Popes of the past since the 19th century until the Second Vatican Council, perceived communism as atheistic, materialistic, and Darwinistic and believed that its ultimate goal was the overthrow of the civilization and of all religions, Bascom said. It was considered “a totalitarian, political religion.”

Communism sought “the complete control of society“ and to “break down and rebuild man in a completely new image, such as the Soviet Man. Therefore it was viewed by the Catholic Church as a threat to civilization and strongly condemned,” Bascom said.

During the Second Vatican Council this became “a burning question,” Bascom said, participants wanted Pope Paul VI, who led the Council after the passing of Pope John XXIII, to condemn communism because it seeks to destroy traditional family, traditional marriage, the traditions of society, and to abolish private property.

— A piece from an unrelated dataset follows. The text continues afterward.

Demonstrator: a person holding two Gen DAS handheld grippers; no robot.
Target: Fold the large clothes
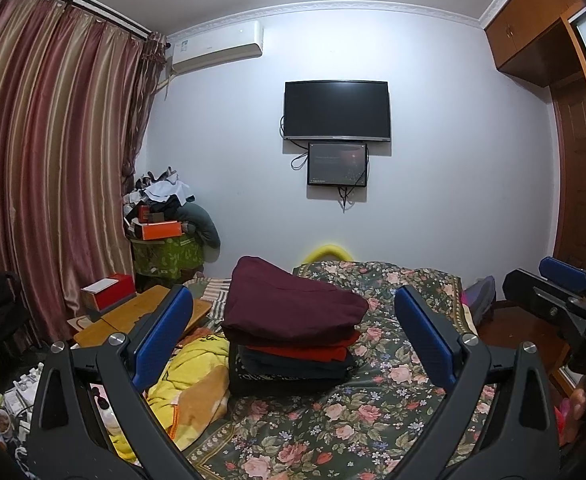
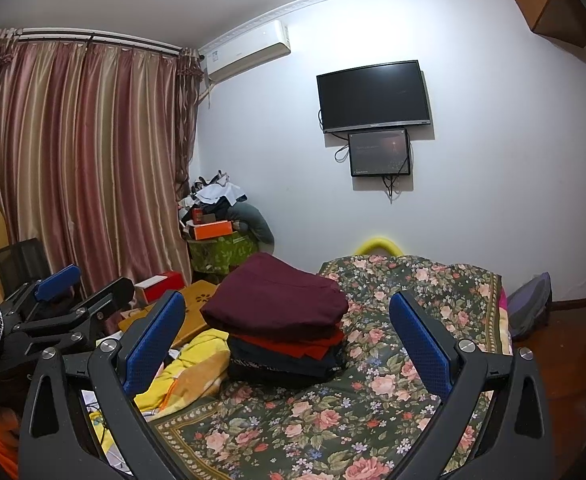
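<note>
A stack of folded clothes sits on the floral bedspread (image 1: 381, 400), with a maroon garment (image 1: 289, 300) on top, a red one (image 1: 313, 350) under it and dark ones (image 1: 289, 372) below. In the right wrist view the same maroon garment (image 2: 273, 300) tops the pile on the bedspread (image 2: 333, 412). My left gripper (image 1: 293, 336) is open and held above the bed, short of the stack, holding nothing. My right gripper (image 2: 287, 332) is also open and empty. The right gripper (image 1: 561, 284) shows at the right edge of the left wrist view, and the left gripper (image 2: 89, 288) at the left of the right wrist view.
A yellow blanket (image 1: 189, 384) lies crumpled left of the stack. A wooden folding table (image 1: 133, 316) with a red box (image 1: 109, 292) stands by the striped curtains (image 1: 53, 160). A cluttered pile (image 1: 165, 216) fills the corner. A TV (image 1: 337, 110) hangs on the far wall.
</note>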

Bascom explained that according to Karl Marx’s Communist Manifesto, “communism can be reduced to a single sentence, the abolition of private property,” but the Ten Commandments defend private property.

“Catholics have always been at the forefront of resistance to communism, wherever it spread, whether it be in Poland, or Hungary, or China, Vietnam, Cuba,” Bascom said, “and that’s why the communists themselves have always sought to neutralize that threat by making deals with Catholic leaders, some of which, unfortunately, were softer and more malleable than others.”

The Second Vatican Council was called to address the modern world. It concluded in 1965, and it reshaped the Catholic Church, but it did not condemn communism.
Joshua Philipp contributed to this report.